May is not a safe pair of hands. She’s a liability.

Stefan Wickham
​Oxted

Better safe than sorry

Aaron Balick's lofty “Why I won’t be marking myself as ‘safe’ on Facebook today” may be fine for him. Last Saturday we spent the day with our daughter, son-in-law and their friends in south London. We left to return home to Hampshire, leaving them planning to go out and celebrate our daughter's birthday “in town”.

We know there are millions of people in London, so what are the chances? But I can't tell you how relieved I was that night to see her “safe” post.

Jill Buss
Hampshire

Aaron Balick makes a good point. At 01:15 on the night of the Manchester bombing, friends who live a mile from the Arena phoned me to say they were safe because they did not want me to hear of the incident on the morning radio news, and panic.

Last week, they could not contact me for two days because I had left home without my mobile. Having lived happily without it for the first fifty years of my life, I felt I could survive its absence for a day or two. I recovered it to find several texts asking if I was dead and that if I had not answered by a deadline, they would assume the worst.
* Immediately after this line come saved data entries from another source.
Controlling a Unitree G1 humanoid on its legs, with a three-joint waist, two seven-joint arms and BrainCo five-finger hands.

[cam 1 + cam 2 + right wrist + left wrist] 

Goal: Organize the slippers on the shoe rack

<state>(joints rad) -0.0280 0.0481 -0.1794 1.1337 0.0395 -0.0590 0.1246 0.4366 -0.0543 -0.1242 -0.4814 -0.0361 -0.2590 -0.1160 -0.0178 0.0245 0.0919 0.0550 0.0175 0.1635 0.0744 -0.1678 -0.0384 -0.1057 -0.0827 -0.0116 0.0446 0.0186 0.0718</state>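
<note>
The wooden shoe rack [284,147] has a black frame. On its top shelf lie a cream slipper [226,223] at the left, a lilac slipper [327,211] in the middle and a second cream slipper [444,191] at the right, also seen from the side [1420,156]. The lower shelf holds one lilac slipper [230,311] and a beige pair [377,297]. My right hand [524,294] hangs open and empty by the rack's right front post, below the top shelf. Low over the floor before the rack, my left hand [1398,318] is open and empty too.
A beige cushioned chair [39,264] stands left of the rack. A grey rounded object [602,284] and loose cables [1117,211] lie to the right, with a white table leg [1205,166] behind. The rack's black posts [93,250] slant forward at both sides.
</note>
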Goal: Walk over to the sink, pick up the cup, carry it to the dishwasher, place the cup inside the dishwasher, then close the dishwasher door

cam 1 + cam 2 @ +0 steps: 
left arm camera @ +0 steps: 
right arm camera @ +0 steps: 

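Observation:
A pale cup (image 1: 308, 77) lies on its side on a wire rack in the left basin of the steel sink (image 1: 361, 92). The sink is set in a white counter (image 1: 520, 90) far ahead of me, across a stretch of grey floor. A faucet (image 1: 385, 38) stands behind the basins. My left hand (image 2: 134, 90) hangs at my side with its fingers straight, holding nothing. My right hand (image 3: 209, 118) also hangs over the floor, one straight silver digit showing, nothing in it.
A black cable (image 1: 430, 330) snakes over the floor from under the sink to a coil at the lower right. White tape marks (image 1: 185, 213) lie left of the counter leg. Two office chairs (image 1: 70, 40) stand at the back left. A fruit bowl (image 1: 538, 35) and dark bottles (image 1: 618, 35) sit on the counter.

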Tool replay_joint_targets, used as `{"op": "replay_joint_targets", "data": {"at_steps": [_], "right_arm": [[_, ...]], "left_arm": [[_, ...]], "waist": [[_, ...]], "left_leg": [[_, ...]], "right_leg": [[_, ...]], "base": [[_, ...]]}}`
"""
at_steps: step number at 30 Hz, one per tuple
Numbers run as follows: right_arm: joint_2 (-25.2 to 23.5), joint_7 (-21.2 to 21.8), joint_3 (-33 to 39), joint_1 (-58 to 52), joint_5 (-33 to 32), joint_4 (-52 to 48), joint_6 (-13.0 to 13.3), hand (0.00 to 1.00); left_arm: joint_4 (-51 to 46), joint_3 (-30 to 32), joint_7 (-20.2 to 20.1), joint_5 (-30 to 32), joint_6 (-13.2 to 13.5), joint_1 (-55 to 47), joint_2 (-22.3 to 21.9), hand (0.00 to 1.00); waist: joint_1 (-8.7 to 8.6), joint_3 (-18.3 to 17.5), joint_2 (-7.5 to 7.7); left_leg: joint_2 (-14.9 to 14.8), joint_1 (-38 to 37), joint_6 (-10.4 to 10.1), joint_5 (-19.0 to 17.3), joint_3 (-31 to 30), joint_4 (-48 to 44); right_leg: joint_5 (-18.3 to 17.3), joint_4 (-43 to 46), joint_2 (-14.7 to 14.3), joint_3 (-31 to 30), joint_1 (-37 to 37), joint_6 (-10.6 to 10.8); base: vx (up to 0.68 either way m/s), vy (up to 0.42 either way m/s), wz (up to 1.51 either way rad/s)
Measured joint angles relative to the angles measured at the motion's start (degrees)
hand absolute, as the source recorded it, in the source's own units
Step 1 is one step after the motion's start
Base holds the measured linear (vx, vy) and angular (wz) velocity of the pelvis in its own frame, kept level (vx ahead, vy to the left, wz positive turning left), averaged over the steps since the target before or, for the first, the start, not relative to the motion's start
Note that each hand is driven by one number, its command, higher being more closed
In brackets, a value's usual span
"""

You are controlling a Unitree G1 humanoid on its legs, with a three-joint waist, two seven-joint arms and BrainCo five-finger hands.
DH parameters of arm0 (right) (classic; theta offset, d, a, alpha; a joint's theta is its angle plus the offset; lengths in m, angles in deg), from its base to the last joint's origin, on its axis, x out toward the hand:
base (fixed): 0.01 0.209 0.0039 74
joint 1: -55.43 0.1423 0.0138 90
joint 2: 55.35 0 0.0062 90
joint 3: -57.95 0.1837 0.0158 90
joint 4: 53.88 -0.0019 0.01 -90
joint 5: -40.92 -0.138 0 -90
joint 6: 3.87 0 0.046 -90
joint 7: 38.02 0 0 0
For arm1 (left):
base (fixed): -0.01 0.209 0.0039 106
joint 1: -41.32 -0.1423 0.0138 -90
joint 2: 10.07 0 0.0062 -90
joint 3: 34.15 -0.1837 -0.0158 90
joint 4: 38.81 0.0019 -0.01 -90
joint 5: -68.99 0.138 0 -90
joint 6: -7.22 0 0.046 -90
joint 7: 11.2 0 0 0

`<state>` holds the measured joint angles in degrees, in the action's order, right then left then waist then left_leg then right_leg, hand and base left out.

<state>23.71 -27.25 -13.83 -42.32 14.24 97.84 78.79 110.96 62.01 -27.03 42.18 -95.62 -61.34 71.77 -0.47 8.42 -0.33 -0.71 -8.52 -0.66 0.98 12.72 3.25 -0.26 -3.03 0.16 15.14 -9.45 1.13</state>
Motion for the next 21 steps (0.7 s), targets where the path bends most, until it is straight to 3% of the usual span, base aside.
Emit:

I reassured them that I had not yet shuffled off this mortal coil but I believe God had the date in his diary. Not sharing my faith, they were not amused. Not sharing their devotion to IT, nor was I.

Terence Carr
​Prestatyn

Tactical voting

There is still time for “48 per cent” to have a decisive impact on the Brexit process. It’s quite simple, requiring all Remainers to vote Labour in seats where Labour has the best chance of beating the Conservative candidate, or to vote Lib Dem or Green in seats where the latter parties have the best chance to beat the Conservative.

If most or all Remainers were to vote in this way on Thursday, the most likely outcome would be a Lab/Lib Dem/Nationalist/Green coalition, in which the non-Labour MPs would drag the coalition government back to (at the very least) a very soft Brexit, and away from Theresa May’s divisive hard Brexit.

Never before has the case for tactical voting been so clear or compelling.